= Lorenz Dittmann =

German art historian

Lorenz Dittmann (27 March 1928, in Munich – 11 March 2018) was a German art historian.

Dittmann studied history of art at the Ludwig-Maximilians-Universität München. In 1955, he completed a Ph.D. dissertation on Grünewald’s color, supervised by Ernst Strauss. In 1958, he moved to the Kunsthistorisches Institut of the RWTH Aachen University, where he wrote a Habilitationsschrift on "Style, Symbol, and Structure" in 1965.

In 1977, he was appointed professor of art history at the Saarland University, Saarbrücken, where he remained until his retirement in 1996.

His extensive work includes major exhibition catalogs and monographs, for instance, German Expressionism: The Colors of Desire (1981), Farbgestaltung und Farbtheorie in der abendländischen Malerei (1987), Kategorien und Methoden der deutschen Kunstgeschichte 1900-1930 (1998), Die Wiederkehr der antiken Götter im Bilde: Versuch einer neuen Deutung (2001), Die Kunst Cezannes: Farbe, Rhythmus, Symbolik (2005), Matisse begegnet Bergson: Reflexionen zu Kunst und Philosophie (2008), Farbgestaltung in der europäischen Malerei - ein Handbuch (2010) and Weltbilder moderner Kunst: Werke von Kandinsky, Klee, Beckmann, Mondrian, Kokoschka im Licht phänomenologischer Philosophien (2013).
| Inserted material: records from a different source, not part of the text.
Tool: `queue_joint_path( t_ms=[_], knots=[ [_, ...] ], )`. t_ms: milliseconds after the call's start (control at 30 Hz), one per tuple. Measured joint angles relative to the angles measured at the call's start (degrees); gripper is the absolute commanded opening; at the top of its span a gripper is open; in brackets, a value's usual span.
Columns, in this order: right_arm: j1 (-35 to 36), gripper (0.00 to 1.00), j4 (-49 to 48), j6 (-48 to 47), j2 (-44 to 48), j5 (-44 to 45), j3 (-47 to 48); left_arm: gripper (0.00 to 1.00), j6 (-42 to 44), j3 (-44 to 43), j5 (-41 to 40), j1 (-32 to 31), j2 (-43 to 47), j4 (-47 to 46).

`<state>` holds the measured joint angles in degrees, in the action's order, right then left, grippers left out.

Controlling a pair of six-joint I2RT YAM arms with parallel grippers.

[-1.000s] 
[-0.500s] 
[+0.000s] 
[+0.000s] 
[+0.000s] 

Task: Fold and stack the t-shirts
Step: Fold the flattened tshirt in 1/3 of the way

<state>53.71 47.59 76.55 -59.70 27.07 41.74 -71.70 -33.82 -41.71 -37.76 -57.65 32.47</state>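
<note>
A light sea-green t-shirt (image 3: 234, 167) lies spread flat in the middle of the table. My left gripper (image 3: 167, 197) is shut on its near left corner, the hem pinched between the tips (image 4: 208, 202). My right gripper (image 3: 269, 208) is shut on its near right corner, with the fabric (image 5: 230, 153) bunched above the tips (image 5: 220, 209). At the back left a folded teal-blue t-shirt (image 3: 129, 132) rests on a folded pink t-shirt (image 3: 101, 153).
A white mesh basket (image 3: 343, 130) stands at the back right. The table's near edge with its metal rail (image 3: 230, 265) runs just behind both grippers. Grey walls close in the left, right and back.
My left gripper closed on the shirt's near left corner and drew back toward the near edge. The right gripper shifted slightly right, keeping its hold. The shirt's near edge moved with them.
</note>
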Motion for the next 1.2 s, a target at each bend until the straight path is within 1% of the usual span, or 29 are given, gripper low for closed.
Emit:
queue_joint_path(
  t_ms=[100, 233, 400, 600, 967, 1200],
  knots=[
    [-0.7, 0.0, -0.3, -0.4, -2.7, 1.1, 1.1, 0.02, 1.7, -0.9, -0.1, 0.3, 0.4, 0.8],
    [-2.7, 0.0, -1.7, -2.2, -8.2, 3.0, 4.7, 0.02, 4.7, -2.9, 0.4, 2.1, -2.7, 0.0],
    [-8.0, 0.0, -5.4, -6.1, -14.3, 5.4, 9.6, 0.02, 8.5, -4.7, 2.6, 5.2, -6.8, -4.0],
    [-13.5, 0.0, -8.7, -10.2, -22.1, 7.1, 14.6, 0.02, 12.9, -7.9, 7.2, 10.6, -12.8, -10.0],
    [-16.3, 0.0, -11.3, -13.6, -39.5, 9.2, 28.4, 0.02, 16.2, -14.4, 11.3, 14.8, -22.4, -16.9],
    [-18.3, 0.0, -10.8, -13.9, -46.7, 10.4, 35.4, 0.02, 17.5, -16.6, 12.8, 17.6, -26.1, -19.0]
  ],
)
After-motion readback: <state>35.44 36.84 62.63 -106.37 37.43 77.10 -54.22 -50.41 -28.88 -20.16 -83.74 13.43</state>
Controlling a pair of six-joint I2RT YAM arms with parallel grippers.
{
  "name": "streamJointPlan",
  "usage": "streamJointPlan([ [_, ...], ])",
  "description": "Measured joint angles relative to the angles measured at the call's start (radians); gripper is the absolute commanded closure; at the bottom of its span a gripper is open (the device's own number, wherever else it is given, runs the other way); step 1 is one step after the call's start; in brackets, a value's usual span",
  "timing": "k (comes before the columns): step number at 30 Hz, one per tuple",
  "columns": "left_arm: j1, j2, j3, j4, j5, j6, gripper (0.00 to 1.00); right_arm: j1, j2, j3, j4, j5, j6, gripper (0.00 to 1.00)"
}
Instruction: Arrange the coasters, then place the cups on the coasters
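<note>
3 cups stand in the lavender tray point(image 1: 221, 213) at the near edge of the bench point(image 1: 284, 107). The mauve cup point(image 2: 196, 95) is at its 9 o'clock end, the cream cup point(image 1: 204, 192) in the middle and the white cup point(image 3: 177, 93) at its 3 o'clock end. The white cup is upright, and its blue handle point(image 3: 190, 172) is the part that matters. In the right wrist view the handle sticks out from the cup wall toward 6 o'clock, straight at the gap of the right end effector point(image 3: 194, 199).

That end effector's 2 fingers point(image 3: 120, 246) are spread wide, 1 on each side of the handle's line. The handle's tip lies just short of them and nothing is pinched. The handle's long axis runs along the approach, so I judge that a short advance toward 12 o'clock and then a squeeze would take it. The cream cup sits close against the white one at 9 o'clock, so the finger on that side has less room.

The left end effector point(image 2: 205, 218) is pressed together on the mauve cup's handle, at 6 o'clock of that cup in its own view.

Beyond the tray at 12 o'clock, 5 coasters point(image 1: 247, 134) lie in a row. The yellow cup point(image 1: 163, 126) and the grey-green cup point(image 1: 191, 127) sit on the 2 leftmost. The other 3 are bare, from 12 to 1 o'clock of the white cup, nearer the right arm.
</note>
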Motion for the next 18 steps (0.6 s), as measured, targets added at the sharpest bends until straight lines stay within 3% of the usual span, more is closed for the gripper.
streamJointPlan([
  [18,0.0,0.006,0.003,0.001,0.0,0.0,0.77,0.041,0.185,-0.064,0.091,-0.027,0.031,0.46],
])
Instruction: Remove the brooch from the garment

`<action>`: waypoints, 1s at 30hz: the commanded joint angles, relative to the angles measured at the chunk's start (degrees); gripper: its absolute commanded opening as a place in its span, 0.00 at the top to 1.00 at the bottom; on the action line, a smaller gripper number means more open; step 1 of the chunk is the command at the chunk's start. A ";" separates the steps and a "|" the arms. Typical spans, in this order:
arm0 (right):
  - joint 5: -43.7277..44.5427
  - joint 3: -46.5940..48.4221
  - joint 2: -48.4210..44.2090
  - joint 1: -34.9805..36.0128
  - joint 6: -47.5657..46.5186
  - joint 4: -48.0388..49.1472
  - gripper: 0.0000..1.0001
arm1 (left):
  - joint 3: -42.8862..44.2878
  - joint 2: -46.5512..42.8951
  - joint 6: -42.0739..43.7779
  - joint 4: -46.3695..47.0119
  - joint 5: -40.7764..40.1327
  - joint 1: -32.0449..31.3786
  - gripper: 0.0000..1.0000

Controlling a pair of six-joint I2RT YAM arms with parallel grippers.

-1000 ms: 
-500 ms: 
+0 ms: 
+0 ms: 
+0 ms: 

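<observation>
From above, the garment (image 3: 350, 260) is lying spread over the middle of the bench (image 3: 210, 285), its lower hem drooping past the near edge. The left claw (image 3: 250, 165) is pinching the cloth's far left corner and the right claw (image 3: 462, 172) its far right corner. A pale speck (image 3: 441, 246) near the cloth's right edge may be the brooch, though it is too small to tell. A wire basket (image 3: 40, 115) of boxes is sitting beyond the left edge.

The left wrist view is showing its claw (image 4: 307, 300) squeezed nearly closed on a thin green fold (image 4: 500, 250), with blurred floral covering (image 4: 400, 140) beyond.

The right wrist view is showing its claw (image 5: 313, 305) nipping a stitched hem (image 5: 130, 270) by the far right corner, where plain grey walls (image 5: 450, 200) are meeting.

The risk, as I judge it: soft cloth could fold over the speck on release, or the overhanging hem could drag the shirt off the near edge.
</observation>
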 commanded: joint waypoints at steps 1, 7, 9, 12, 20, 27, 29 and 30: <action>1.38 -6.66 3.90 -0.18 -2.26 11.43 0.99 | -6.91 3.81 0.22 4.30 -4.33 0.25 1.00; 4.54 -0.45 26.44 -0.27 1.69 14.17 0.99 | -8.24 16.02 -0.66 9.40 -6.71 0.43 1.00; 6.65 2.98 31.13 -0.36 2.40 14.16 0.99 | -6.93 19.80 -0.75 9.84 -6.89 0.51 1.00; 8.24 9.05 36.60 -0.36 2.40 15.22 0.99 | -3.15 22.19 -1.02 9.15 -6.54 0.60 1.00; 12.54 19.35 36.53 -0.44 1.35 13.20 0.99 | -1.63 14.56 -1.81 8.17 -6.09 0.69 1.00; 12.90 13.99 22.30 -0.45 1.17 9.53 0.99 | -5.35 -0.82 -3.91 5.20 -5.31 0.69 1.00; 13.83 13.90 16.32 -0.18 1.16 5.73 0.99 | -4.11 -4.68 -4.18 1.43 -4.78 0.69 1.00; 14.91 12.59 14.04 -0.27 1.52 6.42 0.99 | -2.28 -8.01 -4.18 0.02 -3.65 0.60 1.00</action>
Dittmann has accompanied the development of the Saarland Museum and is a founding member of the museum's advisory board, taking over various tasks in the Saarland Cultural Heritage Foundation.

According to Christof Trepesch, Lorenz Dittmann was one of the few art historians who are able to draw the bow from the Middle Ages to contemporary art and who can talk about all genres and styles of art in art history with a secure view of essential facts.